I was thinking you could use some SSE2 for this but unless it were for large blocks of memory, probably overkill.

the following is just rough idea btw  :wink

.data

white_space dd 4 dup (21212121h)

source_data db "0123456789ABCDEFGHIJKLMNOPQRSTUVWXYZ",0
found db 10,"Found whitespace",10,0

.code

start:
      movdqa xmm0,[white_space]
      movdqu xmm1,[source_data]

      pcmpgtb xmm0,xmm1
      pmovmskb eax,xmm0

      test eax,eax
      jz exit_program

      push offset found
      call printf
      pop ecx

exit_program:
      push eax
      call ExitProcess

      end start

jj2007

Quote from: Kernel_Gaddafi on April 03, 2010, 11:04:09 PM

the following is just rough idea btw  :wink


In the sense that you haven't made the effort to test your code.
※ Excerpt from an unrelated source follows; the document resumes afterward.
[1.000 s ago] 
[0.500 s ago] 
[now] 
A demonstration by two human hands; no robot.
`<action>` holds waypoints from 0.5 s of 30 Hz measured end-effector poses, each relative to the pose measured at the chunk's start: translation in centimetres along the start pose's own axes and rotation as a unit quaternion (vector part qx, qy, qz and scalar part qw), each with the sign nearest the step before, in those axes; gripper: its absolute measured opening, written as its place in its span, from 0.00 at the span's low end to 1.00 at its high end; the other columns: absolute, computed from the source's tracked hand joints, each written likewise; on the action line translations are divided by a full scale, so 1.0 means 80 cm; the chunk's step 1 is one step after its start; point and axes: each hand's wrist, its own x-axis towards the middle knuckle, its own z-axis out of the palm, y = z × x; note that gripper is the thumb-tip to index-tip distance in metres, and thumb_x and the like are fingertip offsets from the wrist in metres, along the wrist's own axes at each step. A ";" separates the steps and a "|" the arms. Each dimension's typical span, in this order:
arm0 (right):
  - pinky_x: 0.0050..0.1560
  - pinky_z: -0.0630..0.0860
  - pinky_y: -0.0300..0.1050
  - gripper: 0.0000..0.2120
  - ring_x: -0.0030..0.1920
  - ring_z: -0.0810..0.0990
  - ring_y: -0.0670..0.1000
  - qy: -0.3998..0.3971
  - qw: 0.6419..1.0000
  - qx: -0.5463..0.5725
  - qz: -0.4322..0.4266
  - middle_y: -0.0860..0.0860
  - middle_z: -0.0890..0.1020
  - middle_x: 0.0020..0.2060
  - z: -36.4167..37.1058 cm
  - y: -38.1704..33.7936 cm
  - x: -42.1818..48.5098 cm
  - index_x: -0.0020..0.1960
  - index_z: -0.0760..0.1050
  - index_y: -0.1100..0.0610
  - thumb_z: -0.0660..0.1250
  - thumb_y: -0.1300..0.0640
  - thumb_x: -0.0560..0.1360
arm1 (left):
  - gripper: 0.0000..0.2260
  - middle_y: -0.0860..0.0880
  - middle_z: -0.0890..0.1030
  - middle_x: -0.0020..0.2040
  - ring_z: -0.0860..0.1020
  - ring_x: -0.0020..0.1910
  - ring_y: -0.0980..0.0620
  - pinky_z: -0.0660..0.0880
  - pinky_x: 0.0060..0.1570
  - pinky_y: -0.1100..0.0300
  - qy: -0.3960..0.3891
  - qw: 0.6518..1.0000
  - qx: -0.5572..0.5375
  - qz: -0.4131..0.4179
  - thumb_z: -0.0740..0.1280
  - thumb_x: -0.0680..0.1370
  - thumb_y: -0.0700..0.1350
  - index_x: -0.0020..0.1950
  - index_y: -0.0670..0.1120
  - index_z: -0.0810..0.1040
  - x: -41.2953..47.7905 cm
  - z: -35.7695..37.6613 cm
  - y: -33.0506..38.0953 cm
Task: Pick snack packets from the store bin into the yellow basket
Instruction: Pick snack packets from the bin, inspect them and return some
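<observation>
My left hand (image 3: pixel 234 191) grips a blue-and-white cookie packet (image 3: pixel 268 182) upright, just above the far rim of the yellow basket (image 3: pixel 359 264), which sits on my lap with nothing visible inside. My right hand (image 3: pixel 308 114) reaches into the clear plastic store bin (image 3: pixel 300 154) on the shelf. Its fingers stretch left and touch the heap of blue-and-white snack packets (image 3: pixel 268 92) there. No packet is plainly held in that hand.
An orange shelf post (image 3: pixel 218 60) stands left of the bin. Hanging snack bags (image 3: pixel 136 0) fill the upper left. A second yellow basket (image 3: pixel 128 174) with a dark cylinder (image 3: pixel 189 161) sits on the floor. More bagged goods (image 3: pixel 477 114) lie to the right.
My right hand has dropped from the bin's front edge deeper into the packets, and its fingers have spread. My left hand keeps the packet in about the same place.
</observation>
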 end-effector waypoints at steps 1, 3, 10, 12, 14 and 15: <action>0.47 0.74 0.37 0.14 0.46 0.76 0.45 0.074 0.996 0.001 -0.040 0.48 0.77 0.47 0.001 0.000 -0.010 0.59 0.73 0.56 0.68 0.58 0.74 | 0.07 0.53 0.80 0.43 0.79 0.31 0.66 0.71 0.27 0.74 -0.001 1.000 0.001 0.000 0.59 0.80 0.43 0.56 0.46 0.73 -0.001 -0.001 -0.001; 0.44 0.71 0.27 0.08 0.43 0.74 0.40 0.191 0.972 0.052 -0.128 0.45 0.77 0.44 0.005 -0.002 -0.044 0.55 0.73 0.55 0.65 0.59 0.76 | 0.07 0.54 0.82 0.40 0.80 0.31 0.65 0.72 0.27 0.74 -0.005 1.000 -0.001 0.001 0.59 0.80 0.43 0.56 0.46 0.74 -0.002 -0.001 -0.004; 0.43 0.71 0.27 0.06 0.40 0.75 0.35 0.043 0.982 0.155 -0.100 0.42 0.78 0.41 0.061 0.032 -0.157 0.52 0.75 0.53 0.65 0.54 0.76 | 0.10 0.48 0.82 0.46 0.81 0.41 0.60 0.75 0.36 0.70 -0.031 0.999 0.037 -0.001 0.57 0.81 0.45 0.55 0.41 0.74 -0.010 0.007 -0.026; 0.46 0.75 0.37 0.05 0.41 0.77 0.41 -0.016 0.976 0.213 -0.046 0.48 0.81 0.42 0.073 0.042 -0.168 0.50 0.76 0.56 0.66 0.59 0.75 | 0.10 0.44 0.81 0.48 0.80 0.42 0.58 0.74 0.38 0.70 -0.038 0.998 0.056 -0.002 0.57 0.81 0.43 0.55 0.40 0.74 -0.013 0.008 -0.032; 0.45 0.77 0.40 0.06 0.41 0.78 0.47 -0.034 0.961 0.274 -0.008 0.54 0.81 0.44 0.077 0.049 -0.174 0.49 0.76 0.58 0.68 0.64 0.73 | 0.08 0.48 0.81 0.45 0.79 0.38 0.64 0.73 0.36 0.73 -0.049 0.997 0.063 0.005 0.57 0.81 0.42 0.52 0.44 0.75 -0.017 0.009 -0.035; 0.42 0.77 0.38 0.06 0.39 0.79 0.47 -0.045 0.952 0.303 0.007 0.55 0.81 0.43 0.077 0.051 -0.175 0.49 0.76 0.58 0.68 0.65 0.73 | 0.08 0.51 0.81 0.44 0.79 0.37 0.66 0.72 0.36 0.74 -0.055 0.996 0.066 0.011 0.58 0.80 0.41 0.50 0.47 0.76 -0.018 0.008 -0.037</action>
Here is an example that works. You need Jwasm or a recent version of ml.exe (6.15 chokes).

include \masm32\include\masm32rt.inc
.686
.xmm

.data
white_space OWORD 21212121212121212121212121212121h
sources dd source1, source2, source3
source1 db "0123456789ABCDEFG",0
source2 db "0",32,"23456789ABCDEFG",0
source3 db "0123456789ABCDE", 32, "G",0

.code
start:
  mov ebx, 3
  mov esi, offset sources
  .Repeat
movdqa xmm0, white_space
lodsd
movdqu xmm1, [eax]
pcmpgtb xmm0, xmm1
pmovmskb edx, xmm0
test edx, edx
.if Zero?
print eax, " has NO whitespace", 13, 10
.else
print eax, " has whitespace", 13, 10
.endif
dec ebx
  .Until Zero?
  exit

end start

joemc

Thank you for all the replies.  I have not read through them all yet but do appreciate them.

Bill Cravener

Quote from: joemc on April 09, 2010, 06:27:26 PM
Thank you for all the replies.  I have not read through them all yet but do appreciate them.
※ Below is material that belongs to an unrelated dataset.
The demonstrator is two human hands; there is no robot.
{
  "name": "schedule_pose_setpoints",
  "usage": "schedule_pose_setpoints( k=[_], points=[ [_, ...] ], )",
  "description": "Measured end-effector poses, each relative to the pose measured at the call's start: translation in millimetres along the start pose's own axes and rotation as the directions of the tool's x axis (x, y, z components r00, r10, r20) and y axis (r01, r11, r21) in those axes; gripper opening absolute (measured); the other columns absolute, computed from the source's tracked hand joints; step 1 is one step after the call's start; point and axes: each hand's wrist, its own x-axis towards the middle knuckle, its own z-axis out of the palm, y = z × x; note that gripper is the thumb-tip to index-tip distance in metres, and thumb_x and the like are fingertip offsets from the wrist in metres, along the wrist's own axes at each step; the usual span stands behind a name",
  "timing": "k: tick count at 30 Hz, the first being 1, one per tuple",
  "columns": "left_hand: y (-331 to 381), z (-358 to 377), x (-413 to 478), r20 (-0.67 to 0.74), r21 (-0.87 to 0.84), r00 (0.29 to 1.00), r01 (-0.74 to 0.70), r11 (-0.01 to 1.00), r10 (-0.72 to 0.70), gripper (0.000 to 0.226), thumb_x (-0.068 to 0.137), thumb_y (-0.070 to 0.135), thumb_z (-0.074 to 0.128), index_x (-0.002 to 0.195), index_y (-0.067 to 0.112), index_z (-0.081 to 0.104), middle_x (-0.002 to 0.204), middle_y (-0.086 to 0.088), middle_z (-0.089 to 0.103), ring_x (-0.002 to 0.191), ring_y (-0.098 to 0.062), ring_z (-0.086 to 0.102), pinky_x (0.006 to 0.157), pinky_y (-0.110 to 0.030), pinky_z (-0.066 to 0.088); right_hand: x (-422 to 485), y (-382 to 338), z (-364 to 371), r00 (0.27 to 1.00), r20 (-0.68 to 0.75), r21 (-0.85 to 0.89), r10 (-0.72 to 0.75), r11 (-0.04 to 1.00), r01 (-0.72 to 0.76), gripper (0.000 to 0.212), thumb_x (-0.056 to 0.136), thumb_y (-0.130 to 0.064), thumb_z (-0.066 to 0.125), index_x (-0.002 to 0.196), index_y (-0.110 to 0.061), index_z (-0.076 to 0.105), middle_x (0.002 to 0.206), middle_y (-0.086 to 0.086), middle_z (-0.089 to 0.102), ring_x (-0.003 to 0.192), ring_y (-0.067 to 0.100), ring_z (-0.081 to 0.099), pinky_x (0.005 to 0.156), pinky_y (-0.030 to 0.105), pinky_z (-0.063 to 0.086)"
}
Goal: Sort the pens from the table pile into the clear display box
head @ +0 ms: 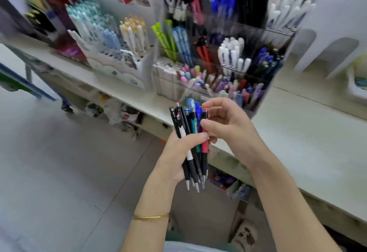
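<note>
Hands, left point(174, 156), right point(230, 125), apparently around pens point(193, 124)

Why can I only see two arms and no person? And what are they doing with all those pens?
There is no machine here, just a person. The camera sits on the person's head and looks down, so you see only their own arms and hands, much as they do. It is the only picture, and it is a bit blurry.

The left hand, the one with the gold bracelet on its wrist, grips a bundle of pens, tips pointing down. The right hand pinches a red pen in that bundle.

In front is a long pale table. On it stands a clear display box with compartments full of pens grouped by colour, and beside it a white pen stand.
</note>
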Motion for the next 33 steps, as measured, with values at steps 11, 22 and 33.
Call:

Didn't know quite what you were getting yourself into, did you joemc?
My MASM32 Examples.

"Prejudice does not arise from low intelligence it arises from conservative ideals to which people of low intelligence are drawn." ~ Isaidthat

KeepingRealBusy

One way would be to build a look up table with a 1 at the character offset for the white space characters, a 0 elsewhere (256 byte table). Then four instructions would test for any occurrence:

    mov     esi,OFFSET string
    mov     ebx,OFFSET table

    movzx eax,BYTE PTR [esi]
    test     BYTE PTR [ebx+eax],1
    jnz       Whitespace



This method also can classify characters as alphabetics, upper case, lower case, numerics, control, etc all different cases bit mapped to different bits. If more than 8 classifications are needed, make the table a WORD table instead of a BYTE table and you have 16 different choices. Of course, more than one bit can be set in the table for a single character, i.e. 'a' would be alphabetic and lower case, and printable, and hex, etc.

Dave.

joemc

Dave,

I have not used a look up table often.  Seems so much simpler in masm format. Honestly I think pointers are simpler in general when using masm.  Thanks for the example.

edit: or it may be that pointers just make more sense now that i have tried learning masm.